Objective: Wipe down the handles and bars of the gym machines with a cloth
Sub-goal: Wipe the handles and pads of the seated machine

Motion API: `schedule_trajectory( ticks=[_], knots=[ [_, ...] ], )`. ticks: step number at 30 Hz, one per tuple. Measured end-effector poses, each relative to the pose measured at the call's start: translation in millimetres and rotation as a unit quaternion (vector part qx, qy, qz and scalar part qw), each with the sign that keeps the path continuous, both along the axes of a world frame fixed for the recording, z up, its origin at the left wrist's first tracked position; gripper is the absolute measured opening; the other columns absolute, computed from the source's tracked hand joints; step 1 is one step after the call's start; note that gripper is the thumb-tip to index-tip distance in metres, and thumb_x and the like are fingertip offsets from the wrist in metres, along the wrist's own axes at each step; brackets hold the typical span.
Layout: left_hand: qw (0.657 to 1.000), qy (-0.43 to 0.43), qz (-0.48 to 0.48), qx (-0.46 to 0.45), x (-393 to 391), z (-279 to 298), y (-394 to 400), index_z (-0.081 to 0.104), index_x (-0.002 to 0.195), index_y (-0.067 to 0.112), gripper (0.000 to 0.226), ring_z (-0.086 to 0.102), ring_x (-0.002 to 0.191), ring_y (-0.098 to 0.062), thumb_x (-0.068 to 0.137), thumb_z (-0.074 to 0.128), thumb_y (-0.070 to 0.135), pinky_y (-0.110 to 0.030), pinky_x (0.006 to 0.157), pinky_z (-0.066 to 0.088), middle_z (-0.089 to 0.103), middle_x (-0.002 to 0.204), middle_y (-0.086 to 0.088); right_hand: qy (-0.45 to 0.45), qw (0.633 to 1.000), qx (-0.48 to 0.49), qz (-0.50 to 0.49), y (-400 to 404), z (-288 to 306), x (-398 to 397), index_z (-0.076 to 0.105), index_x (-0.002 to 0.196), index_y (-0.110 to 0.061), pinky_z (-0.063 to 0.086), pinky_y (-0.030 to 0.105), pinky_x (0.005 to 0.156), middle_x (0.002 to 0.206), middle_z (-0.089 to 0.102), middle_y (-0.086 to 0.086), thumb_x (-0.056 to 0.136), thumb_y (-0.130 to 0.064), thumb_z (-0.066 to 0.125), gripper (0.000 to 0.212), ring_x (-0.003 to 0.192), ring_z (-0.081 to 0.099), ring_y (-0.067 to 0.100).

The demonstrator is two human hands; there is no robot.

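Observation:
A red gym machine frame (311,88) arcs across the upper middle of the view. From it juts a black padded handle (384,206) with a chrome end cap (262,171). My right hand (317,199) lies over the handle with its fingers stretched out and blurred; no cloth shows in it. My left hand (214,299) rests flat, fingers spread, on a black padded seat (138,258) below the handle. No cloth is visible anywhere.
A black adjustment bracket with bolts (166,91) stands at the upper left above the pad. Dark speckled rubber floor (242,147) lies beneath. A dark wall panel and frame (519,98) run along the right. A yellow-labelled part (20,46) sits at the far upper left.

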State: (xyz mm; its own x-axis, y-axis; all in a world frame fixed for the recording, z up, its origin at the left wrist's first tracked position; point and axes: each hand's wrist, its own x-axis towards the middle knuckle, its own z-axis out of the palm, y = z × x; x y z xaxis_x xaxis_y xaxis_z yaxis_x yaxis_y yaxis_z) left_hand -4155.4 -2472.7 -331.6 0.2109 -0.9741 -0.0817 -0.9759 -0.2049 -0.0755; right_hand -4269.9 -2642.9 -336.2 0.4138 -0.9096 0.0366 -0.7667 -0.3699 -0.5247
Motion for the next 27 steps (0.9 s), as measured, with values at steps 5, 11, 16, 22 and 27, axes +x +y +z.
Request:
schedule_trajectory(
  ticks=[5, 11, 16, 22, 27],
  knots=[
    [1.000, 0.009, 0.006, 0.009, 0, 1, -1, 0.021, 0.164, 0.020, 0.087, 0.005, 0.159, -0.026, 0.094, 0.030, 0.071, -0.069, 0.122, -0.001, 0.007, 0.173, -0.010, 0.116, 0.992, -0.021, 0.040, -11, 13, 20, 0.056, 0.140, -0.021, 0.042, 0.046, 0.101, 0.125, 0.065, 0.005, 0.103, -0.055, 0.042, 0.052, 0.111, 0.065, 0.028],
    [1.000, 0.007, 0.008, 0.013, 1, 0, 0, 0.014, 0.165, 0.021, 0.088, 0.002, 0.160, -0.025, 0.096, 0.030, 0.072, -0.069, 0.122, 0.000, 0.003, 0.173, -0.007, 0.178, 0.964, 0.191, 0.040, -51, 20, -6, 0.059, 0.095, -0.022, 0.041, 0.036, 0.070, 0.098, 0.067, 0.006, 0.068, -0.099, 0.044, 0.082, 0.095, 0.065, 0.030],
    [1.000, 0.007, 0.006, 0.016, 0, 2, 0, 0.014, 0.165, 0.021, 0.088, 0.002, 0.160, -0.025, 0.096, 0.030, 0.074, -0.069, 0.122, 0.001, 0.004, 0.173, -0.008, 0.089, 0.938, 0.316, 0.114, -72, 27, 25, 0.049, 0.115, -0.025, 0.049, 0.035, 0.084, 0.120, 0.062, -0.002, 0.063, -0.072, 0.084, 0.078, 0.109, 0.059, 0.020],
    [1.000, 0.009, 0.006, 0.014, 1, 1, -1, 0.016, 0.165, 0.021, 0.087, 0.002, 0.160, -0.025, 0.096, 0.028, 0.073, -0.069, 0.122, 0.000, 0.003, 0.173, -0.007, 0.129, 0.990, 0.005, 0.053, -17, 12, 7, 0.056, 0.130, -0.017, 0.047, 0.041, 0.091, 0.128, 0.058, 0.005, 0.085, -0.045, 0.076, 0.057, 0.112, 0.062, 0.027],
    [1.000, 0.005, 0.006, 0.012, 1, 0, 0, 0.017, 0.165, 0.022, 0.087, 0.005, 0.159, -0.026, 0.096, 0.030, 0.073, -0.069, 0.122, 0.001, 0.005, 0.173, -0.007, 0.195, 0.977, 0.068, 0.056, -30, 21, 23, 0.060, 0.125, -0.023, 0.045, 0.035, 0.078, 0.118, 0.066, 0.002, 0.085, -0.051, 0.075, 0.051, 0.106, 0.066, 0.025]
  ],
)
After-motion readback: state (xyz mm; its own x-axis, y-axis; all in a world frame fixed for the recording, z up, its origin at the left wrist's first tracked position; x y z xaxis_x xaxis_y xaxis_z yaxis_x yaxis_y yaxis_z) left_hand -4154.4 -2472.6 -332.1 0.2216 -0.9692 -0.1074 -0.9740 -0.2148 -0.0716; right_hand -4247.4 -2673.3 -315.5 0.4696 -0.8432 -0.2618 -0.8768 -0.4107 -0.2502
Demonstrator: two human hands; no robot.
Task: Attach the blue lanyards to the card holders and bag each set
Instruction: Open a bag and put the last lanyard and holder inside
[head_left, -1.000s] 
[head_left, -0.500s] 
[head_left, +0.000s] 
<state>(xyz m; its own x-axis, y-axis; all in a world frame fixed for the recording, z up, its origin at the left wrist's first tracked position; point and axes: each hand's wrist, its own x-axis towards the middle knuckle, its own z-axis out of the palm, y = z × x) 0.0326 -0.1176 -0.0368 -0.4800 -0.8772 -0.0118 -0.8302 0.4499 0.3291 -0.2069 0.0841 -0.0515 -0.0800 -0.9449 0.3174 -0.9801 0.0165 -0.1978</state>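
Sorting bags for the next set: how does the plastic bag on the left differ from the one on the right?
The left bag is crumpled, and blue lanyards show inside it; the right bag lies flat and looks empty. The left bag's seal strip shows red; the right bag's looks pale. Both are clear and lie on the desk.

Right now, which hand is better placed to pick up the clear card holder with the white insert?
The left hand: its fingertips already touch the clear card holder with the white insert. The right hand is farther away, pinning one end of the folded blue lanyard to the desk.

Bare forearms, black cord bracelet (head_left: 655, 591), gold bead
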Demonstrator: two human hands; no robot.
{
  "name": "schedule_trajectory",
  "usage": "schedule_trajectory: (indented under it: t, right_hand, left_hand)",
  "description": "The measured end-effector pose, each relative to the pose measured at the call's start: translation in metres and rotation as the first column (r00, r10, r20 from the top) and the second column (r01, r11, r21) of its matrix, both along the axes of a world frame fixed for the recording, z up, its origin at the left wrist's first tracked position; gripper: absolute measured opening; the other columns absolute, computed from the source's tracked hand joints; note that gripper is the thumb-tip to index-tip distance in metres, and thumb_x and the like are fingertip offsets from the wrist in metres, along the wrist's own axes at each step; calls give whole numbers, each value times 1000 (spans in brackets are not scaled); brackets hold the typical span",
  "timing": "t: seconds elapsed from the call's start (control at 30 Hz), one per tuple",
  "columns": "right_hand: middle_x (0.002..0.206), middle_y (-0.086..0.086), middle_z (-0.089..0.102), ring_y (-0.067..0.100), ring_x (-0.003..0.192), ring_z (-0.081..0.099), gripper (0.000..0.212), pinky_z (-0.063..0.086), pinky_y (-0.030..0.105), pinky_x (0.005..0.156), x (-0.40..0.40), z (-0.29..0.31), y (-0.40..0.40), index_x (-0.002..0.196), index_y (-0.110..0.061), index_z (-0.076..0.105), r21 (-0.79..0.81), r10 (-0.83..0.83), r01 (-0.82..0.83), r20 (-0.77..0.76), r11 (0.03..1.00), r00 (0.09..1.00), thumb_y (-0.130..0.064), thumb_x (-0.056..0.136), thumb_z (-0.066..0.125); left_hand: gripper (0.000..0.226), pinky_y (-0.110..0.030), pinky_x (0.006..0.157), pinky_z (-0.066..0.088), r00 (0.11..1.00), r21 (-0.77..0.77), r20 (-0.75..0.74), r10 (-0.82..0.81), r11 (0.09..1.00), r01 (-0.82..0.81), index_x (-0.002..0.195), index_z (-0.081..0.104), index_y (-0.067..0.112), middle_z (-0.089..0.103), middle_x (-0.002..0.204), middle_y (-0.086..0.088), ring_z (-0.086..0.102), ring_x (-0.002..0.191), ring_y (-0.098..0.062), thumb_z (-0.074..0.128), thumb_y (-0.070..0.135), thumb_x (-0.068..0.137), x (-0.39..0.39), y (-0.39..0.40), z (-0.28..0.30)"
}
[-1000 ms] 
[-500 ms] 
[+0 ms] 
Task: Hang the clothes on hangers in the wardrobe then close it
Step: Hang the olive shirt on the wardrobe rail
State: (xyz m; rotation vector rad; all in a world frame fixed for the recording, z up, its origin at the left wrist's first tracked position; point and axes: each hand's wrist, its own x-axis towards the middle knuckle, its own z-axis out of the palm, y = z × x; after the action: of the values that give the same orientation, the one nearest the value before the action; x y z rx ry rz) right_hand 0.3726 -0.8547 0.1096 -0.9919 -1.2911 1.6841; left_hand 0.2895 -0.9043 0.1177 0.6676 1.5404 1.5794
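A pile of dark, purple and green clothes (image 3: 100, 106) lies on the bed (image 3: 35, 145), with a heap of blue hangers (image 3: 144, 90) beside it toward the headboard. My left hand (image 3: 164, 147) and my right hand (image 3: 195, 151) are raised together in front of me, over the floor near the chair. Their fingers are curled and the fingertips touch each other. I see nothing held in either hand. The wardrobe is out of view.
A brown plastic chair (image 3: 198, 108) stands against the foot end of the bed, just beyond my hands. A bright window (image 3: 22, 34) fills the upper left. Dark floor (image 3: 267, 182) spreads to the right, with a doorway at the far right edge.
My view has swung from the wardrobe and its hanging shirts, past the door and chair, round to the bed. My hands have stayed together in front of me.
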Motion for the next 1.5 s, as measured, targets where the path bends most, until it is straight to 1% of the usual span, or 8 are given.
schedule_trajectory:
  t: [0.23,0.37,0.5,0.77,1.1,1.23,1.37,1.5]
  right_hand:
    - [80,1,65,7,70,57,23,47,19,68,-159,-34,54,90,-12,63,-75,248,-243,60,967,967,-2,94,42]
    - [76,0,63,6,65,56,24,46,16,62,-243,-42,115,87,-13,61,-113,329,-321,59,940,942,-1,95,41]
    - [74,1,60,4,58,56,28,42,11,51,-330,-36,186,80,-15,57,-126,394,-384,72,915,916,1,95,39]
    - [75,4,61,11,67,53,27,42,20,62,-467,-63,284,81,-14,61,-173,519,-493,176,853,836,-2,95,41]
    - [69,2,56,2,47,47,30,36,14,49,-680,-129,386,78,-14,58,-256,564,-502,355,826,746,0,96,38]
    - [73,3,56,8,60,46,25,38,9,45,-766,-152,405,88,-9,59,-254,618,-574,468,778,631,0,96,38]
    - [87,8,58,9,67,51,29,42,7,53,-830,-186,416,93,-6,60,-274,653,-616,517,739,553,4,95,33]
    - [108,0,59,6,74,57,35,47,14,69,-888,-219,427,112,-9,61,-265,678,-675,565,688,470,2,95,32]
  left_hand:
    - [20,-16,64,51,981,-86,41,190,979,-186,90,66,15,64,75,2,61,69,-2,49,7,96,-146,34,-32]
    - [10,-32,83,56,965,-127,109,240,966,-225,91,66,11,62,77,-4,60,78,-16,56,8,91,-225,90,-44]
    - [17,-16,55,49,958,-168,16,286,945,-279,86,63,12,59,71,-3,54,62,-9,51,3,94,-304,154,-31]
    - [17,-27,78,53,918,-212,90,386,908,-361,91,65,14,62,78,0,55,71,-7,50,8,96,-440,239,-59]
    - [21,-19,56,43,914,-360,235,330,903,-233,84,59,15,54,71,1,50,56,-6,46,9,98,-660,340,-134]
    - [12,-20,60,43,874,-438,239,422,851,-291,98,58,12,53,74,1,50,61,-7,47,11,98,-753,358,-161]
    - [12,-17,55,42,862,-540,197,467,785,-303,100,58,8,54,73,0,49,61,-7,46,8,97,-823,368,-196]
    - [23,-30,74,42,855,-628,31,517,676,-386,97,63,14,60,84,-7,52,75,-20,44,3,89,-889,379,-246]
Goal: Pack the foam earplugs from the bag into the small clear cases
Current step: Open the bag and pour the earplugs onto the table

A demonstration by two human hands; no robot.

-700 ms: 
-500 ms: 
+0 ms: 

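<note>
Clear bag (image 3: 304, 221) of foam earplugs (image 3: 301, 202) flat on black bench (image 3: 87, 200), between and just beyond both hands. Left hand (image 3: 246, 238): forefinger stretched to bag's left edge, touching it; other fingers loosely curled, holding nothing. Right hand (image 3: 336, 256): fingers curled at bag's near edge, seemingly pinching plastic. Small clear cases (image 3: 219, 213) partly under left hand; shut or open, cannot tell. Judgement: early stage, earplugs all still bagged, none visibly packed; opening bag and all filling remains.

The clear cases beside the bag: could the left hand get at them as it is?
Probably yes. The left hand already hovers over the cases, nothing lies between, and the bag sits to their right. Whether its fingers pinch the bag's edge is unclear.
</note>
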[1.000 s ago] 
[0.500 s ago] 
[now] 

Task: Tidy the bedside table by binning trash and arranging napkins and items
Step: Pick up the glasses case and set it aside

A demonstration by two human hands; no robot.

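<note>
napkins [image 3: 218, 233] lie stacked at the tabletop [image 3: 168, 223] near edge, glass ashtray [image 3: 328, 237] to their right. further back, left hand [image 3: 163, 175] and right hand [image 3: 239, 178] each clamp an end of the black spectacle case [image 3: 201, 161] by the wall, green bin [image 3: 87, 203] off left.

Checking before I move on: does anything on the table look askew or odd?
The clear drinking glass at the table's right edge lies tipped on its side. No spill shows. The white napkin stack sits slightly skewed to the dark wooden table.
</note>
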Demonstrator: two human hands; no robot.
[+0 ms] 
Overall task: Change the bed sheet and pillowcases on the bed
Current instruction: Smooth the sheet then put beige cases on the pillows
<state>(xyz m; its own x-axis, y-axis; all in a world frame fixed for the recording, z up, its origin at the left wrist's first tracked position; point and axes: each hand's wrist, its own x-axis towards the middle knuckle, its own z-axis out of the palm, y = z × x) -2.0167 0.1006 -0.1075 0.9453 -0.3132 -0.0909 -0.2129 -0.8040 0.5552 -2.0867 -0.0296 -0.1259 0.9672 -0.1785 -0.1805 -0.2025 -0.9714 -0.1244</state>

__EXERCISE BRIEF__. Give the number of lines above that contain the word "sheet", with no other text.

__TASK ANSWER__. 2